▶ **Action item**:
Output what the records say, word for word, with no images.

(Records drawn from a dataset)
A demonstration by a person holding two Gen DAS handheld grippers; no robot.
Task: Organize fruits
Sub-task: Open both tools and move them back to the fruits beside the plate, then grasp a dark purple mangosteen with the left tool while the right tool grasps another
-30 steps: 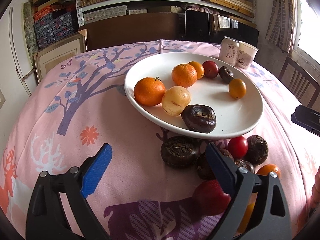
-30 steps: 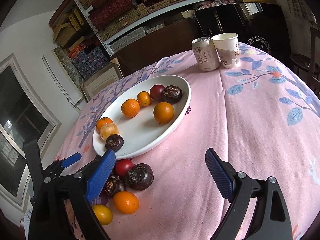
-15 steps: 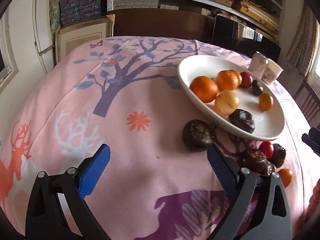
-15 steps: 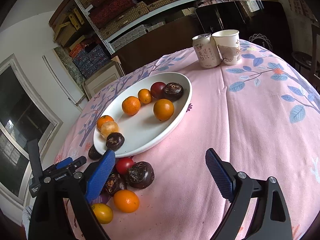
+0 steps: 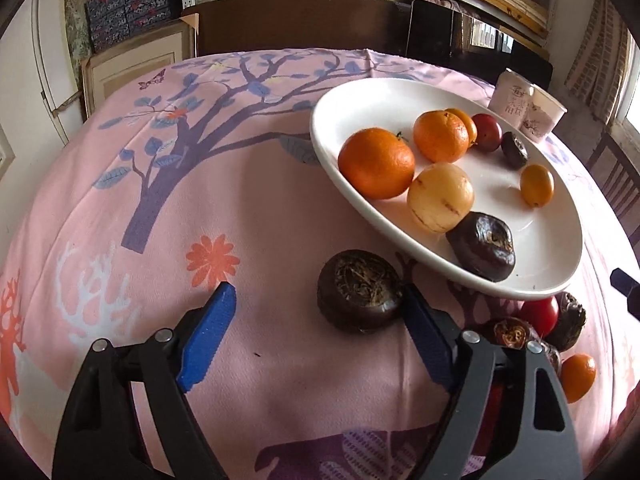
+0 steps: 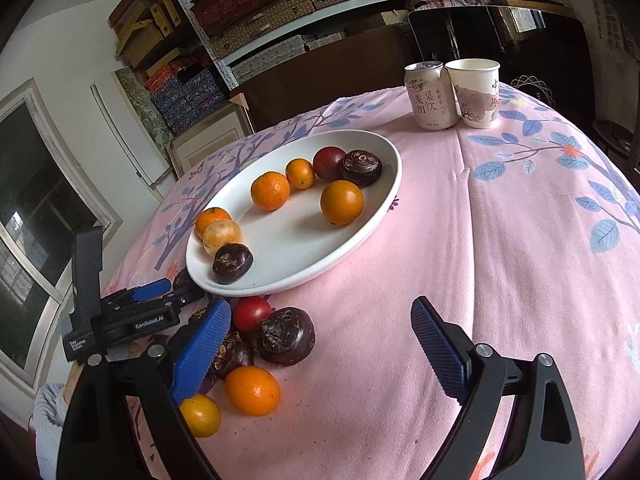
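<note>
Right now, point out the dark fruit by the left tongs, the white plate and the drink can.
dark fruit (image 5: 360, 295), left wrist view, its top face
white plate (image 6: 362, 236), right wrist view, near rim
drink can (image 6: 431, 96), right wrist view, its label

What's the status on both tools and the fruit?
Left tool open, straddling dark fruit beside plate. Right tool open, empty. Loose pile beside it.

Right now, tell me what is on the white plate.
The white plate holds eight fruits: three oranges, a kumquat, a red one, a pale yellow one, two dark brown. Nothing appears covered.
</note>
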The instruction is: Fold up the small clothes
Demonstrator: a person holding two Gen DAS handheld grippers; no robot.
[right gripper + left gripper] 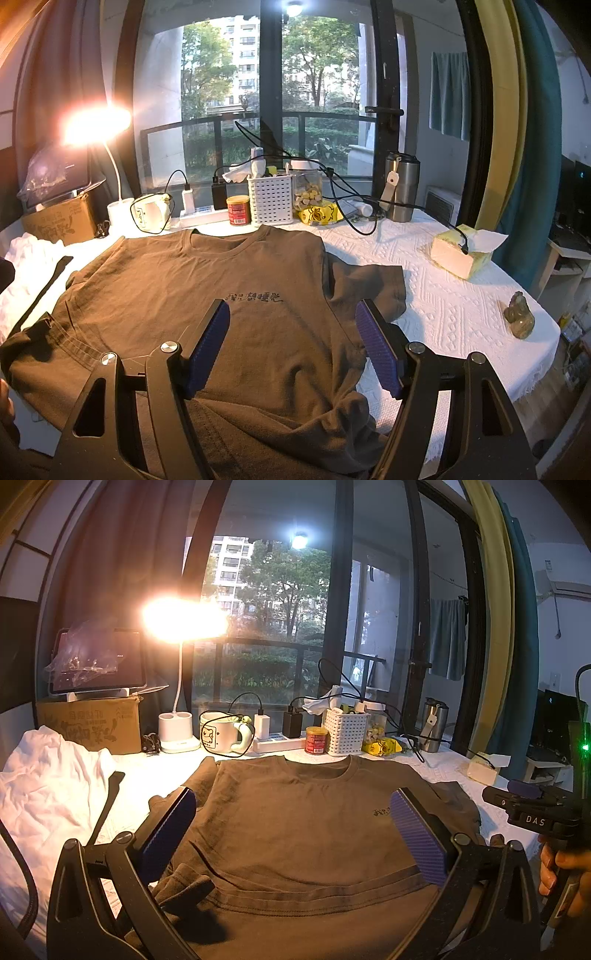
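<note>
Behind everything, a tall window [273, 92] with dark frames, trees and apartment blocks beyond; teal and yellow curtains [517, 129] down the right side. Below it, a table under a white textured cloth [461, 306], filling the lower room. Spread flat over the cloth's middle and near edge, a brown T-shirt [207, 302], collar toward the far edge, front up, hem bunched at the near edge. At the left edge, a heap of white fabric [44, 786]. In the far left corner, a cardboard box [92, 723] with a tablet [98, 661] on top, and beside it a lit lamp [181, 620]. Along the far edge, in a row: mug [221, 733], power strip [277, 742], red can [316, 740], white basket [347, 731], steel tumbler [400, 188]. Toward the right edge, a tissue box [463, 254] and a small figurine [519, 315]. Low over the shirt, left gripper [293, 834] with jaws wide apart, empty; right gripper [293, 343] likewise spread, holding nothing.
</note>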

▶ **Written response**:
A demonstration by a person holding two Gen DAS handheld grippers; no robot.
Task: Organize fruits
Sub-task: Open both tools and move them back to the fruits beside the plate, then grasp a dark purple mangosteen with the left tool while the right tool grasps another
-30 steps: 
-30 steps: 
-15 steps: 
-15 steps: 
+0 steps: 
+0 steps: 
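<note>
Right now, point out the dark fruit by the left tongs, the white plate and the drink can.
dark fruit (image 5: 360, 295), left wrist view, its top face
white plate (image 6: 362, 236), right wrist view, near rim
drink can (image 6: 431, 96), right wrist view, its label

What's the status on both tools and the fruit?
Left tool open, straddling dark fruit beside plate. Right tool open, empty. Loose pile beside it.

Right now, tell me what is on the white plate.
The white plate holds eight fruits: three oranges, a kumquat, a red one, a pale yellow one, two dark brown. Nothing appears covered.
</note>
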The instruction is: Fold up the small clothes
Demonstrator: a person holding two Gen DAS handheld grippers; no robot.
[right gripper + left gripper] 
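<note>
Behind everything, a tall window [273, 92] with dark frames, trees and apartment blocks beyond; teal and yellow curtains [517, 129] down the right side. Below it, a table under a white textured cloth [461, 306], filling the lower room. Spread flat over the cloth's middle and near edge, a brown T-shirt [207, 302], collar toward the far edge, front up, hem bunched at the near edge. At the left edge, a heap of white fabric [44, 786]. In the far left corner, a cardboard box [92, 723] with a tablet [98, 661] on top, and beside it a lit lamp [181, 620]. Along the far edge, in a row: mug [221, 733], power strip [277, 742], red can [316, 740], white basket [347, 731], steel tumbler [400, 188]. Toward the right edge, a tissue box [463, 254] and a small figurine [519, 315]. Low over the shirt, left gripper [293, 834] with jaws wide apart, empty; right gripper [293, 343] likewise spread, holding nothing.
</note>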

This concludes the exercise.